You'd think Trader Joe's would be eager to trumpet its success, but management is obsessively secretive. There are no signs with the company's name or logo at headquarters in Monrovia, about 25 miles east of downtown Los Angeles. Few customers realize the chain is owned by Germany's ultra-private Albrecht family, the people behind the Aldi Nord supermarket empire. (A different branch of the family controls Aldi Süd, parent of the U.S. Aldi grocery chain.) Famous in Germany for not talking to the press, the Albrechts have passed their tightlipped ways on to their U.S. business: Trader Joe's and its CEO, Dan Bane, declined repeated requests to speak to Fortune, and the company has never participated in a major story about its business operations.
The article uses interviews with suppliers, ex-employees and others to summarize its sourcing, pricing and merchandising processes. It captures some of the reasons why our family has preferred TJs to its rivals for nearly 20 years.

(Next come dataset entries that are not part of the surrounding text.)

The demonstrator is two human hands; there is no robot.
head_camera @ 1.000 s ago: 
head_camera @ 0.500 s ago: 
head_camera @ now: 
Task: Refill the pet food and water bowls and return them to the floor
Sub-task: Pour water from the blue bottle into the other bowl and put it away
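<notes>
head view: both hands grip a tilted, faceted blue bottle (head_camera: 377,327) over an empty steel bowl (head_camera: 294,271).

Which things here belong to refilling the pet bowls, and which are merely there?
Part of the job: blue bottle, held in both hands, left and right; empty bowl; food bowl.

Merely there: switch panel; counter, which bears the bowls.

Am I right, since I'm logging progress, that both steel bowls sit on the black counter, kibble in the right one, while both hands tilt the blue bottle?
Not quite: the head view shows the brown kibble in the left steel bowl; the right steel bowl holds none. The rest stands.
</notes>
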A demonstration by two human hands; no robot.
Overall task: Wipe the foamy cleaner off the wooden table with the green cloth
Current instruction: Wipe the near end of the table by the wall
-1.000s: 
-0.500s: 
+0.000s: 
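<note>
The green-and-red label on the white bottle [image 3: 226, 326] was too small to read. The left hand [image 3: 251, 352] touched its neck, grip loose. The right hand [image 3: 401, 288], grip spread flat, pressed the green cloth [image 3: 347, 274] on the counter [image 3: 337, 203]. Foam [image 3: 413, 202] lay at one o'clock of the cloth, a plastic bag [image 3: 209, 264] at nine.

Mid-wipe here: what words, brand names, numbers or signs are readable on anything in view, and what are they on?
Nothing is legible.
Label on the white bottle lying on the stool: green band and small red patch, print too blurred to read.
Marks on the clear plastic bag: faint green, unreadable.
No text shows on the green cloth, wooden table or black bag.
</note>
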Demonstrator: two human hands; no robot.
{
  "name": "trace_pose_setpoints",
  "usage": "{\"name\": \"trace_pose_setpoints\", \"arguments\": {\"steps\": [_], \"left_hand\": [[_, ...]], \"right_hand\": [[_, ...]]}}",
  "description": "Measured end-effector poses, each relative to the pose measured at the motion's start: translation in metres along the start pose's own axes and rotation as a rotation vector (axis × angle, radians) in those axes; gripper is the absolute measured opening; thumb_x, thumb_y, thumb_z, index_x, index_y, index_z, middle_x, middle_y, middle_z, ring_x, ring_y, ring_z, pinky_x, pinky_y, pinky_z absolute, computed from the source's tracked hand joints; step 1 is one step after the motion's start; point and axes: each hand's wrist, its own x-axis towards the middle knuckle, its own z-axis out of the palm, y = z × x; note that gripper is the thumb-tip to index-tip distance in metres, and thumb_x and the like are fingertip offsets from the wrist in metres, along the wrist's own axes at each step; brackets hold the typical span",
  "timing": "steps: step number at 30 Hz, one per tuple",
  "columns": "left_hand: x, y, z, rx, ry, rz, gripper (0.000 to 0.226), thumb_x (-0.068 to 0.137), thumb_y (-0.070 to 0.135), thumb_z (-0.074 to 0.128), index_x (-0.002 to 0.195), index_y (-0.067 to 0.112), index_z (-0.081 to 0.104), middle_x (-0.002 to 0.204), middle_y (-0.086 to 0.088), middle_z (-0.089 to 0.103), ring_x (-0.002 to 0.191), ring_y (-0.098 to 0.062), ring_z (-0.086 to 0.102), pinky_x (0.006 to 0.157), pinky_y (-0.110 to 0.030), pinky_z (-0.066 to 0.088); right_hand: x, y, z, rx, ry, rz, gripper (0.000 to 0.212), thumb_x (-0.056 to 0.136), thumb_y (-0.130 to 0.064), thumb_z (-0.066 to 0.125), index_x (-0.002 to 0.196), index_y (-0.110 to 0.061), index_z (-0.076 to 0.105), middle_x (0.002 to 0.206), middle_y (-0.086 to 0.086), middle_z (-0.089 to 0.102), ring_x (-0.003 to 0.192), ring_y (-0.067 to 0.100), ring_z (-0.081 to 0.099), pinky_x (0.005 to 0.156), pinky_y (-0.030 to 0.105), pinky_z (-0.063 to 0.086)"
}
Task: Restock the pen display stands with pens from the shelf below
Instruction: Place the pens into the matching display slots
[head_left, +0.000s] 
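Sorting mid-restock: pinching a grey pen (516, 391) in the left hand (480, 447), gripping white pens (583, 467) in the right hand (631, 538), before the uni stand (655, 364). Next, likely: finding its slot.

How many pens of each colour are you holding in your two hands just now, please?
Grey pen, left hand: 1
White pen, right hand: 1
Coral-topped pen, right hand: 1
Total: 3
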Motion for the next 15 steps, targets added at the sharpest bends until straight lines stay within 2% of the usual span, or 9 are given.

Meanwhile, British grocery giant Tesco is failing badly in its efforts to dislodge Trade Joe’s with its Fresh & Easy chain.

Of course, much of this would be impossible if TJs were a publicly traded company. Even if you’re close-lipped like Apple or Google, being public requires a minimal amount of transparency and clarity that even Amazon will someday have to emulate.

In-N-Out Burger: A Behind-the-Counter Look at the Fast-Food Chain That Breaks All the RulesFor any long-term California resident, a discussion of a homegrown, secretive, privately-held, cult favorite store brings another chain to mind: the In & Out hamburger chain. Unlike TJs, they have a book about them. Also unlike TJs, I think their niche is sustainable indefinitely — in part because the fragmented fast-food restaurant supports niches better than groceries (or department stores), where economies of scope are a crucial factor.

The actual “secret sauce” at In & Out may not be all that secret or valuable, but its unique culture and processes may remain a competitive advantage for as long as it remains family owned, with branch locations directly controlled by the company rather than franchisees.